**What is being asked:** This exercise asks for every line of the material that includes the word "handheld".
^^^^^^^^
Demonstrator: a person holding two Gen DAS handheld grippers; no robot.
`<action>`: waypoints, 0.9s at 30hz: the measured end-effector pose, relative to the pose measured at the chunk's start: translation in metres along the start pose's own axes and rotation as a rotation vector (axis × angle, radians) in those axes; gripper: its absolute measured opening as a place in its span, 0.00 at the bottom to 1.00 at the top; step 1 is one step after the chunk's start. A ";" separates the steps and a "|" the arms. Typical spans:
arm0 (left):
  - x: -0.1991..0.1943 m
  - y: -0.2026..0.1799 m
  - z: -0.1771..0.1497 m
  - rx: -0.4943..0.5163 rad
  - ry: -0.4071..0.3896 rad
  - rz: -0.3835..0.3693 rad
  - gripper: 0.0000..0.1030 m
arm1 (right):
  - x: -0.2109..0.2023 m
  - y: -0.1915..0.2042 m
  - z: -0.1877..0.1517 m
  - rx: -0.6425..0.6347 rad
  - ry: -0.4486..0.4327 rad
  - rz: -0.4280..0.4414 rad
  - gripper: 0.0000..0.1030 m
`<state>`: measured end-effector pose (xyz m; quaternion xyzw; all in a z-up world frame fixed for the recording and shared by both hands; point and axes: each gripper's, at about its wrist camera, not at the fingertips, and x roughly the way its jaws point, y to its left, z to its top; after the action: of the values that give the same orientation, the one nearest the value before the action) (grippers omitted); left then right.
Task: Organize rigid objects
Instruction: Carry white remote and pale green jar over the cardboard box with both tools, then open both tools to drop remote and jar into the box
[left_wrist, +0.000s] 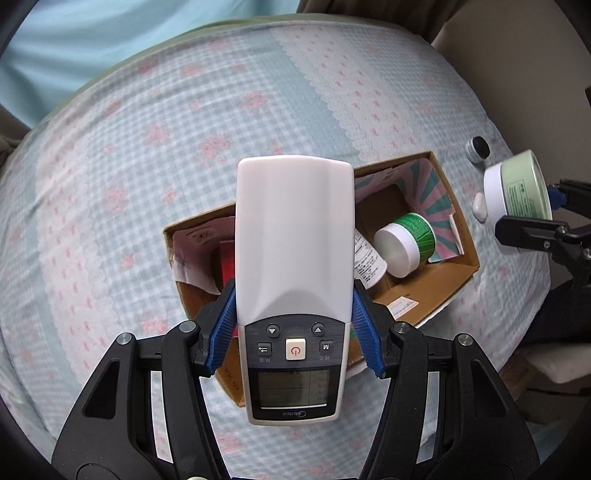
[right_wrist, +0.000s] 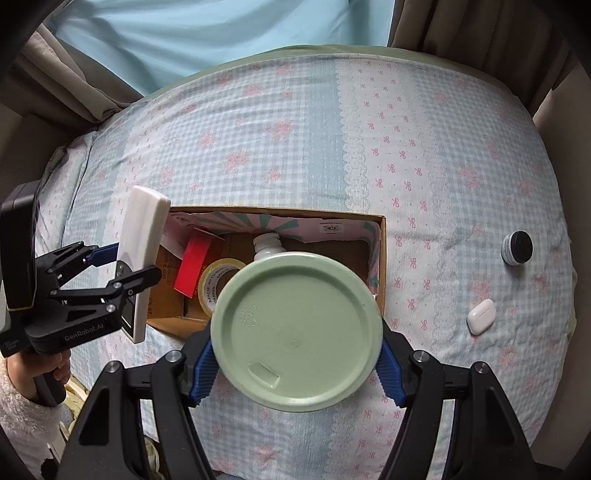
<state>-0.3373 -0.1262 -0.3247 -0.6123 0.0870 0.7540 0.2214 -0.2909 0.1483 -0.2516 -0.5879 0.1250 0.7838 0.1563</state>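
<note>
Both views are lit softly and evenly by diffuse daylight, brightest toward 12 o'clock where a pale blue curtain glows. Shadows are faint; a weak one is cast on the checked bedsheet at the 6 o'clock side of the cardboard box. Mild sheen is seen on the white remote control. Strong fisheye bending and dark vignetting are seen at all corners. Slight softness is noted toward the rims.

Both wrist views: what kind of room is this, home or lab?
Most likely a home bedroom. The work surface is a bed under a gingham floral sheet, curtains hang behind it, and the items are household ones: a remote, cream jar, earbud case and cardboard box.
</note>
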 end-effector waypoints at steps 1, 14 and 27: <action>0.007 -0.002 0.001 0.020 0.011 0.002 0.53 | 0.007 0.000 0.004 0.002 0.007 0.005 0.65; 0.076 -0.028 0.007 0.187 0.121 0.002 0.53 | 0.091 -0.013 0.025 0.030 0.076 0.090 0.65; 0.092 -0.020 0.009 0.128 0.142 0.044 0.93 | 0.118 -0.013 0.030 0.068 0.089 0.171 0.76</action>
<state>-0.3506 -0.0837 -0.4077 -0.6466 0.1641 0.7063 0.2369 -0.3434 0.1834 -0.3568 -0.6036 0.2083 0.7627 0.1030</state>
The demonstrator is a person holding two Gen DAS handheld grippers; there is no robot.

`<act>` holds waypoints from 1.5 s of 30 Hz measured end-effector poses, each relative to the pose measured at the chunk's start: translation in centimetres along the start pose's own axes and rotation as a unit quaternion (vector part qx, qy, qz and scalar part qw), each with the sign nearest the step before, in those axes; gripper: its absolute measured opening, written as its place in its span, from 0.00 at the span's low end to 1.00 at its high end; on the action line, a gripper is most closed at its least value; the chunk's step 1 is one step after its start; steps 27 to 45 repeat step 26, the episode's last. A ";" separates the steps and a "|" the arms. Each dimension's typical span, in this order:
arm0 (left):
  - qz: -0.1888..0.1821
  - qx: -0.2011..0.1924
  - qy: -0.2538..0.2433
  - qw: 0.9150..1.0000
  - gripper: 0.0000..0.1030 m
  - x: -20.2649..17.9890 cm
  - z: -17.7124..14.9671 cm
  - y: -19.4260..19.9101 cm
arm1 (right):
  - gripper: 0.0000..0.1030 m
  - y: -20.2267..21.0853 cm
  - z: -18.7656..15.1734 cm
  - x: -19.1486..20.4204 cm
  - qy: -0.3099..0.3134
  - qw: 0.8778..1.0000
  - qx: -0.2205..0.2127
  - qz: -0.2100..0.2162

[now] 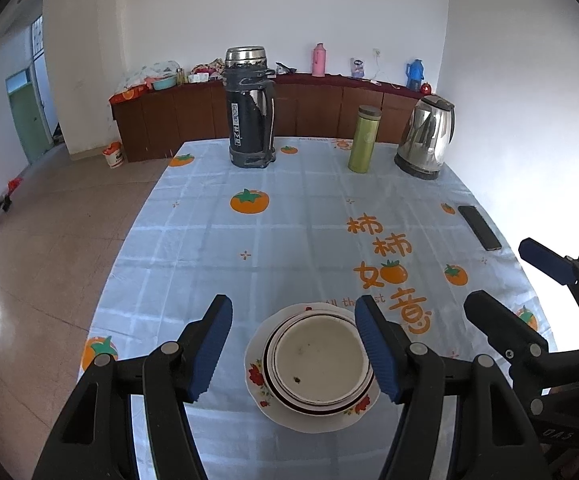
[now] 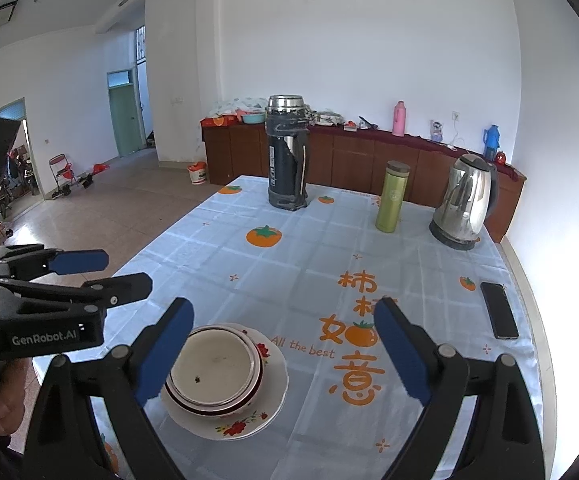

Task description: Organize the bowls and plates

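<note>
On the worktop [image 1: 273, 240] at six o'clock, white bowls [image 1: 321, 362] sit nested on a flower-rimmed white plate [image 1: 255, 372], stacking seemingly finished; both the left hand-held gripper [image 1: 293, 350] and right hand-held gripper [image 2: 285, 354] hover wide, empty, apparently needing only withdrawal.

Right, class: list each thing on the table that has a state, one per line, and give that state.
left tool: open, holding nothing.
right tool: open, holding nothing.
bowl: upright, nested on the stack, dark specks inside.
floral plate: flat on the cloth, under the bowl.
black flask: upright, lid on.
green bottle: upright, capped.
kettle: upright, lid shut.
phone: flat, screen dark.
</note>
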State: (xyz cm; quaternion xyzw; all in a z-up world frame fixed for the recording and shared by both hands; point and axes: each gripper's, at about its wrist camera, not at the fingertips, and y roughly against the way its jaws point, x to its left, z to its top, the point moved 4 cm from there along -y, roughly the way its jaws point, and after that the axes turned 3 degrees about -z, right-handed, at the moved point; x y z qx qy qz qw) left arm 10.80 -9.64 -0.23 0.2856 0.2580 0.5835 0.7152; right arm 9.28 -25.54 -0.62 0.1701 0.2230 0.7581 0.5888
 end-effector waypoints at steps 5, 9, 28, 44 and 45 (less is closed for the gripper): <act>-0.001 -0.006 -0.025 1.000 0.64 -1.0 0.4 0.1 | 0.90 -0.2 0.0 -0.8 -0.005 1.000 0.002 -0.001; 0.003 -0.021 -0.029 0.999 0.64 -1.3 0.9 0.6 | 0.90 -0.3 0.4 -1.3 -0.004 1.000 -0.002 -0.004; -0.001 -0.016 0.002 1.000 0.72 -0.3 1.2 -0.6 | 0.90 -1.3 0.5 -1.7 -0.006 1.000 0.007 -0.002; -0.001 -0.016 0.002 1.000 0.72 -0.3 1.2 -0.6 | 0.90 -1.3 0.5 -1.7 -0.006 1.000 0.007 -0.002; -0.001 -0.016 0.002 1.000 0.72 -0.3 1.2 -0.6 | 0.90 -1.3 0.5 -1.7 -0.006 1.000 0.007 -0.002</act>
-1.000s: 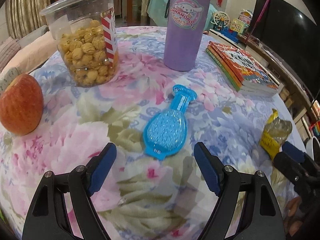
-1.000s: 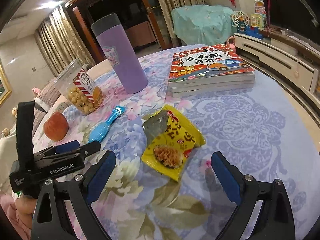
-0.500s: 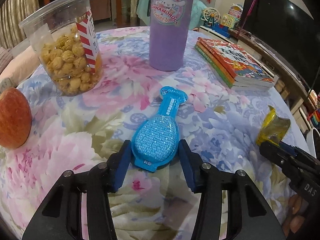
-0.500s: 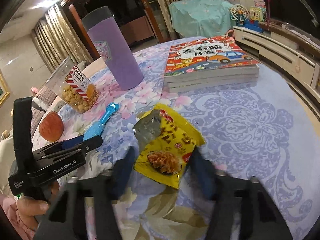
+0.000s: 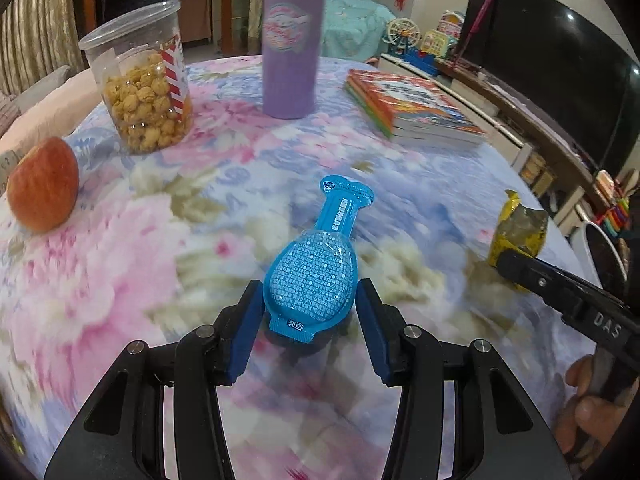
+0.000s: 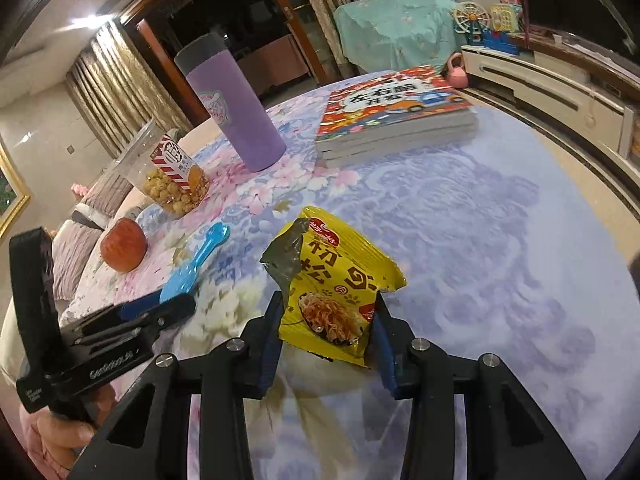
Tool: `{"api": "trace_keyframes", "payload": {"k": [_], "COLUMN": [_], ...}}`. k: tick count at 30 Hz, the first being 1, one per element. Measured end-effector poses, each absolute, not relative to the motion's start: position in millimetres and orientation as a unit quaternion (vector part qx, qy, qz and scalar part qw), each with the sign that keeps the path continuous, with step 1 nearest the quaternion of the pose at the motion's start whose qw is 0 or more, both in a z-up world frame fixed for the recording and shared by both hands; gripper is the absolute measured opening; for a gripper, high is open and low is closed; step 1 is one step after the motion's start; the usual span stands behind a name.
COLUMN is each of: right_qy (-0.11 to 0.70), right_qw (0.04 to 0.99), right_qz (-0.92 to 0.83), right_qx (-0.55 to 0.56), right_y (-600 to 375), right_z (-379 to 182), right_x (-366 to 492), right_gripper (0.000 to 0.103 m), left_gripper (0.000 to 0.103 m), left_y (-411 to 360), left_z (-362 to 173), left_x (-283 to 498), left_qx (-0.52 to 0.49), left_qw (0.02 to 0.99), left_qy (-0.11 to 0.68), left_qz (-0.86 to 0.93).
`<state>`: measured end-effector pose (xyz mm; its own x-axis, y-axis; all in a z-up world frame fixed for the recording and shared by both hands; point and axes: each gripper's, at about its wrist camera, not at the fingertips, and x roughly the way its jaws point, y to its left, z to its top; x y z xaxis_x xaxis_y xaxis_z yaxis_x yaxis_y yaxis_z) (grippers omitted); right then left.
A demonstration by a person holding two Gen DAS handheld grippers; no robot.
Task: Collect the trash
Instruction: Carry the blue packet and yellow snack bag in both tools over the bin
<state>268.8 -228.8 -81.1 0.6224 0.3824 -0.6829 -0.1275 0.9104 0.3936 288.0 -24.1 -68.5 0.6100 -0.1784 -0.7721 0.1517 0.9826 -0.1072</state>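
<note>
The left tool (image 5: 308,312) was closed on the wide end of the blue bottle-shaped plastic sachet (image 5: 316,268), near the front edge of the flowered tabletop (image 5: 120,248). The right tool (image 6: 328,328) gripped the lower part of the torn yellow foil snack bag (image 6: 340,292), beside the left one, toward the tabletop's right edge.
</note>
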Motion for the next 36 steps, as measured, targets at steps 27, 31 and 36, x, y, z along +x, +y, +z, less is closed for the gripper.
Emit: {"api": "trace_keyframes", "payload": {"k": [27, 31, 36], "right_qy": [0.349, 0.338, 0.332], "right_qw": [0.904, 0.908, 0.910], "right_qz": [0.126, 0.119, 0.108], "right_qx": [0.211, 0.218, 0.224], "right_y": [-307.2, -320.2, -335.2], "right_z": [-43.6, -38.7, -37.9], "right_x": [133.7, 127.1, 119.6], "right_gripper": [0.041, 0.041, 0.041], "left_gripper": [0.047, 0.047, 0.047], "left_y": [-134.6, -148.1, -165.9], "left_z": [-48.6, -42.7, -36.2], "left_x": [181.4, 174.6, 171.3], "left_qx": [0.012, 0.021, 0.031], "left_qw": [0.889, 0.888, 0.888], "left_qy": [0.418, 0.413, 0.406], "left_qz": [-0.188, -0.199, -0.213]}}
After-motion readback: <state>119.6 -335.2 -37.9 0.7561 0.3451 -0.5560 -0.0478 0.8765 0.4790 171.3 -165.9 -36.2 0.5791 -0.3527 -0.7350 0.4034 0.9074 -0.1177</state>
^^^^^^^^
**Problem solution:**
Demonstrator: a person holding two Gen DAS handheld grippers; no robot.
The demonstrator is a person holding two Gen DAS handheld grippers; there is no robot.
A demonstration by a person holding two Gen DAS handheld grippers; no robot.

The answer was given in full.